İktidarın üslubu/söylemi ile pratiği arasındaki uyumsuzluk Başbakan’ın öfke nöbetleri, meydan okumaları sırasında bazen azalıyor ama, öte yanda “adaletsizlik ve özgürlükleri sınırlayan pratik”, tepkiyi hatta kini biriktiriyor.

Şimdi Gezi direnişinin fitilini ateşleyen “çevre hassasiyeti” olduğu için, iktidarın “çevreye” yaklaşımına bakalım.

İktidara bakarsanız “çevrecinin daniskası” kendileri!

Ama çok detaya girmeden, pratiğe bakalım:

Kaz Dağları’ndaki orman katliamı, Karadeniz’in vadilerini derelerini yok eden HES yağması, petrol, jeotermal, maden aramalarında ÇED (çevresel etki değerlendirme) rapor zorunluluğunu kaldırma, nükleer ısrarı, milli parkları kıyıları yapılaşmaya açma girişimleri ve daha birçok uygulama...
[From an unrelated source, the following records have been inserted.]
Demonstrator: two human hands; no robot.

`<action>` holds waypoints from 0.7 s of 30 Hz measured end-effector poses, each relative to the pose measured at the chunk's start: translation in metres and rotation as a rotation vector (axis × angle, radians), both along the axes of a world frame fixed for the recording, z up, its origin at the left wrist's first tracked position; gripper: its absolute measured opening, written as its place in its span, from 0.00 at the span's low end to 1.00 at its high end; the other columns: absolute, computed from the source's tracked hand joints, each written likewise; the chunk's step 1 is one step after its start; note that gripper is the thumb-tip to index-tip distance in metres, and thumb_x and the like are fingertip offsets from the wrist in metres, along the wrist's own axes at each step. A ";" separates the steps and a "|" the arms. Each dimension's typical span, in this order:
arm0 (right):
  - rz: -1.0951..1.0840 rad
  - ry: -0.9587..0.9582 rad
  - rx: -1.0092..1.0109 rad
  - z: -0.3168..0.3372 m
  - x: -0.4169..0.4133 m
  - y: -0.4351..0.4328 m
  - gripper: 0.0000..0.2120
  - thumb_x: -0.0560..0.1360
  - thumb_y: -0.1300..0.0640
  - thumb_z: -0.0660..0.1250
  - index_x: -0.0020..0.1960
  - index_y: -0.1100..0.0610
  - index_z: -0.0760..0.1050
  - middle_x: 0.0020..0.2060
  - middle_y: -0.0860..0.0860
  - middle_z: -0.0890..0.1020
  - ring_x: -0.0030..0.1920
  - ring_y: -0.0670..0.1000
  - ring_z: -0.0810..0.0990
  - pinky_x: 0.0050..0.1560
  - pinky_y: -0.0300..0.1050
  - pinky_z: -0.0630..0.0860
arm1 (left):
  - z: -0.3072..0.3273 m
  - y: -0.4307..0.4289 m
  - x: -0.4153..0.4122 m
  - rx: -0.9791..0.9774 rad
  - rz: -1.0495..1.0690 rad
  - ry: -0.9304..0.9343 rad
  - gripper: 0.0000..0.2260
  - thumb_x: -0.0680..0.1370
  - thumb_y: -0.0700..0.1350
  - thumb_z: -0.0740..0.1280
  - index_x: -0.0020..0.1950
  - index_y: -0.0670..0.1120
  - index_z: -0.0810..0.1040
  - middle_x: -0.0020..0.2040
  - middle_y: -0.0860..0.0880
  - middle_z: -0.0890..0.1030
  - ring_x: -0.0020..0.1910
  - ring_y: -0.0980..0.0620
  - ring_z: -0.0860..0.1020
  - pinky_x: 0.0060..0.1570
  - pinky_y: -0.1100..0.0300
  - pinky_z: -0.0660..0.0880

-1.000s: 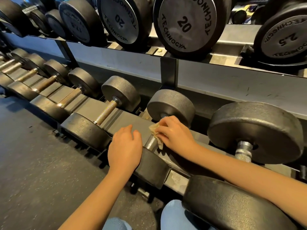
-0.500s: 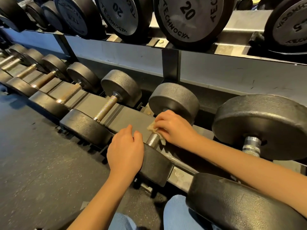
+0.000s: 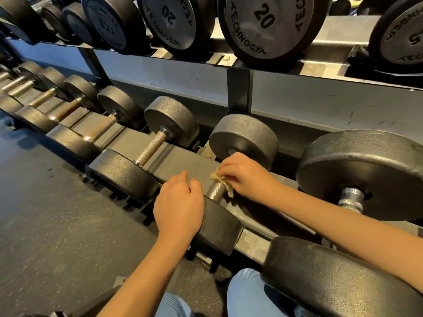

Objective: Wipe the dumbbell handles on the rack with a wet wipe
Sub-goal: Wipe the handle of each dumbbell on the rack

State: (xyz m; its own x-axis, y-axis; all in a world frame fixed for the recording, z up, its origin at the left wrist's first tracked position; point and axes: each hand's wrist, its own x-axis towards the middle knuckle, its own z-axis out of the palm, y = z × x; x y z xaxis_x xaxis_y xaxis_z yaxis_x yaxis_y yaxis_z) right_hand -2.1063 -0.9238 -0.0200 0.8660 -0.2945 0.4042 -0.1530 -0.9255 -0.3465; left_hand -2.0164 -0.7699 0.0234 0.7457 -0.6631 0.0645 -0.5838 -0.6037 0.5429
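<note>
A row of dark dumbbells lies on the lower shelf of the rack (image 3: 183,159). My right hand (image 3: 247,177) grips a crumpled beige wet wipe (image 3: 217,178) wrapped over the upper part of a knurled metal handle (image 3: 215,191) of the middle dumbbell. Only a short bare stretch of that handle shows below the wipe. My left hand (image 3: 179,205) rests with curled fingers on the near head (image 3: 219,225) of the same dumbbell. The far head (image 3: 245,136) stands just behind my right hand.
To the left lies a dumbbell with a bare handle (image 3: 152,147), then several more with rusty handles. A bigger dumbbell (image 3: 361,170) sits to the right, under my right forearm. Large 20-marked dumbbells (image 3: 263,26) fill the upper shelf. Dark rubber floor (image 3: 57,213) spreads left.
My right hand with the wipe has stayed high on the handle, shifting only slightly along it. My left hand keeps its place on the near head. The camera has drifted a little.
</note>
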 end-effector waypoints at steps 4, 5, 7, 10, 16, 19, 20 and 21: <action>0.151 0.054 0.014 -0.004 0.000 0.017 0.09 0.68 0.66 0.73 0.49 0.61 0.83 0.46 0.53 0.83 0.50 0.55 0.77 0.52 0.46 0.74 | -0.001 -0.001 0.000 0.021 -0.015 -0.021 0.19 0.82 0.48 0.52 0.69 0.43 0.70 0.67 0.46 0.73 0.64 0.49 0.70 0.57 0.53 0.67; 0.196 0.084 0.013 -0.004 0.000 0.019 0.09 0.69 0.66 0.73 0.49 0.61 0.82 0.46 0.52 0.82 0.50 0.54 0.77 0.53 0.47 0.75 | 0.000 -0.001 0.000 0.028 -0.017 -0.022 0.18 0.82 0.48 0.53 0.67 0.43 0.71 0.66 0.45 0.74 0.63 0.48 0.71 0.57 0.53 0.67; 0.207 0.126 -0.027 -0.002 0.000 0.016 0.08 0.69 0.66 0.72 0.48 0.61 0.82 0.45 0.53 0.82 0.49 0.55 0.77 0.50 0.52 0.77 | 0.001 -0.002 0.000 0.037 -0.019 -0.026 0.17 0.82 0.48 0.53 0.64 0.42 0.72 0.64 0.45 0.75 0.61 0.48 0.71 0.54 0.54 0.67; 0.034 0.098 -0.124 0.007 -0.003 0.008 0.07 0.69 0.64 0.72 0.47 0.60 0.79 0.42 0.54 0.80 0.47 0.56 0.77 0.43 0.55 0.77 | 0.001 -0.003 0.000 0.041 -0.024 -0.022 0.15 0.82 0.48 0.53 0.62 0.44 0.73 0.64 0.46 0.75 0.60 0.49 0.71 0.48 0.58 0.62; -0.216 -0.089 -0.335 0.019 -0.005 -0.006 0.11 0.64 0.69 0.75 0.44 0.64 0.77 0.39 0.57 0.79 0.40 0.56 0.77 0.28 0.45 0.74 | 0.003 -0.003 0.001 0.031 -0.021 -0.012 0.05 0.81 0.47 0.53 0.50 0.49 0.68 0.59 0.43 0.75 0.52 0.49 0.70 0.47 0.59 0.59; -0.182 0.022 -0.258 0.003 -0.003 -0.004 0.11 0.66 0.68 0.73 0.47 0.65 0.78 0.45 0.59 0.80 0.46 0.58 0.77 0.38 0.50 0.79 | 0.003 -0.001 0.000 0.034 -0.031 -0.017 0.10 0.81 0.47 0.53 0.56 0.48 0.72 0.63 0.45 0.75 0.58 0.48 0.71 0.47 0.59 0.60; -0.180 0.048 -0.213 -0.001 -0.005 -0.004 0.10 0.68 0.67 0.71 0.49 0.65 0.79 0.48 0.58 0.79 0.49 0.58 0.76 0.43 0.51 0.79 | 0.003 0.000 0.000 0.040 -0.033 -0.018 0.12 0.82 0.48 0.53 0.59 0.47 0.73 0.64 0.45 0.74 0.59 0.48 0.71 0.48 0.60 0.60; -0.184 0.057 -0.176 -0.002 -0.008 -0.005 0.10 0.70 0.65 0.70 0.51 0.65 0.79 0.50 0.58 0.79 0.51 0.58 0.75 0.48 0.51 0.78 | 0.003 -0.001 -0.001 0.039 -0.034 -0.019 0.13 0.82 0.48 0.53 0.60 0.47 0.73 0.64 0.45 0.74 0.58 0.48 0.71 0.48 0.60 0.60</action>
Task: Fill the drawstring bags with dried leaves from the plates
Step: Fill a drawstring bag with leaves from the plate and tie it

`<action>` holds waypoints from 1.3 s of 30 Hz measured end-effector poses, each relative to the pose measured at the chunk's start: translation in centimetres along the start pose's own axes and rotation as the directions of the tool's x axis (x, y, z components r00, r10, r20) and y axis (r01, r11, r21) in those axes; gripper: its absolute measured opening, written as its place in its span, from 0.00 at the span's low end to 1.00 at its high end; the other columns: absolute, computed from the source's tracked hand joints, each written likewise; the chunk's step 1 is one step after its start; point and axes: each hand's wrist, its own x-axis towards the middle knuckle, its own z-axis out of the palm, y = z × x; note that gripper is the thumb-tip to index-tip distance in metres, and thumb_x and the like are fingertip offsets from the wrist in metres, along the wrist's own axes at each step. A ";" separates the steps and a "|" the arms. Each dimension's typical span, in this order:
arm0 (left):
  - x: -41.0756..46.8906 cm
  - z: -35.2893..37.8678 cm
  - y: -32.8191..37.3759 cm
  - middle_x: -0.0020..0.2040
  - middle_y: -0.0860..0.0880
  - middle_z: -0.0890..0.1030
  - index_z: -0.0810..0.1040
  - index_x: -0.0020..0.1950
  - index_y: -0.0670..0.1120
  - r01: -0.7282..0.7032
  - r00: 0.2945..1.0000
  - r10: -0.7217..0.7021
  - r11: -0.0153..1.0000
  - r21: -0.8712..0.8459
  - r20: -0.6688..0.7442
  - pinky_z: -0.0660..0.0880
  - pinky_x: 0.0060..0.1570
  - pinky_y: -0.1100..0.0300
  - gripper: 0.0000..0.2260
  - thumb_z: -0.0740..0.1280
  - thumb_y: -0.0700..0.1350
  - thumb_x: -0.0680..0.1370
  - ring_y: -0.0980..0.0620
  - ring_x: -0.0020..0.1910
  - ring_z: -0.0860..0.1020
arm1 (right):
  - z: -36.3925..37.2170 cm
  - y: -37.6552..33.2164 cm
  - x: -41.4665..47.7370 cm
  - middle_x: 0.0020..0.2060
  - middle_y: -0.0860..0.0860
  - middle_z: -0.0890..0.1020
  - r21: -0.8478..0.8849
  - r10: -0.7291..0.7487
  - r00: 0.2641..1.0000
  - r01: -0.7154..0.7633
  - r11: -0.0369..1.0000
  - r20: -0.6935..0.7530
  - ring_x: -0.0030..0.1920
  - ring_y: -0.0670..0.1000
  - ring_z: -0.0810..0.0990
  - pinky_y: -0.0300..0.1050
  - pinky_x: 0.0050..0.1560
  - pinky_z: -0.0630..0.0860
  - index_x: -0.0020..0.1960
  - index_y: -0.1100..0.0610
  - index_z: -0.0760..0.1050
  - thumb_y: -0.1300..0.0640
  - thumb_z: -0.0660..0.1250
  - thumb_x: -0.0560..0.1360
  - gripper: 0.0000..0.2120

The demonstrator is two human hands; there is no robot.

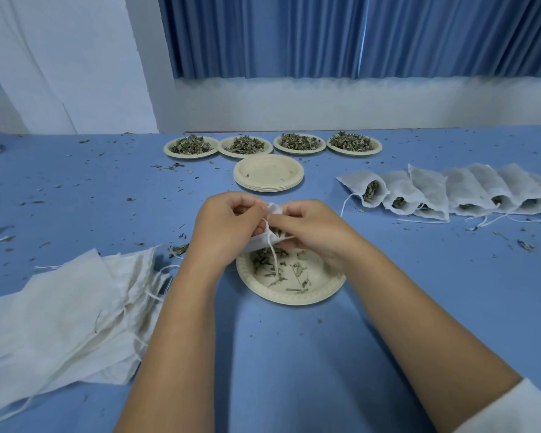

Belki hiçbir ülkenin yaşamadığı bir saldırı var çevreye. Ülkenin tohumu, suyu, ormanı, toprağı yağma mantığıyla sermayeye peşkeş çekiliyor. (Bu arada -en azından direnişe kadar- ‘çapul’ sözcüğünün ‘yağma’ anlamında olduğunu hatırlatayım!)

Üstelik çok azını verdiğim örnekler, çevreye yasal olarak yapılan saldırılar. Bir de fiili durumlar var ki, daha vahim!

Gene direnişler sırasında yaratıcı sloganlara konu olan “alkol yasağına” bakalım. Başbakan’a göre alkol yasağı yok “düzenleme!” var. Ama pratiğe baktığımızda yasal sınırlamaları bile aşan bir yasak var. Aksini düşünen Anadolu’da alkol ruhsatlı yer açmak istesin!

Afyon’da il sınırları içerisinde açık alanlarda içki yasağı ve Denizli’de 30-40 yıldır hizmet veren lokallerin ruhsatlarının iptali örnekleri yeter sanırım.

Baskıcı, yağmacı, ve faşizan uygulamaları/pratiği ortada iken, sorunun iktidarın/Başbakan’ın üslubuna indirgemek en büyük hatadır. Defalarca düşülmüş bu tuzağa düşmemek gerek.

Hele çevreye, özgürlüklere, demokrasiye aykırı yasaların altında imzaları olanlar kurtarıcı olarak görülemezler.

Meydanların ve Gezi direnişinin talepleri somutlaşmaya başlamıştır. Artık Başbakan’ın balkon konuşmalarıyla kimseyi meftun edebileceğini de sanmıyorum. Aldıkları canların, kullandıkları gaz bombalarının, kör ettikleri gençlerin hesabını vermeden Başbakan ve adamlarının samimiyetine inanmayın!

Çünkü süslü sözleri tuzak değilse, güzel konuşurum ama bildiğimi yaparım mantığıdır, halkın haklı tepkisini “AKP baharına” çevirmek isteyenlerin aldatmacasıdır.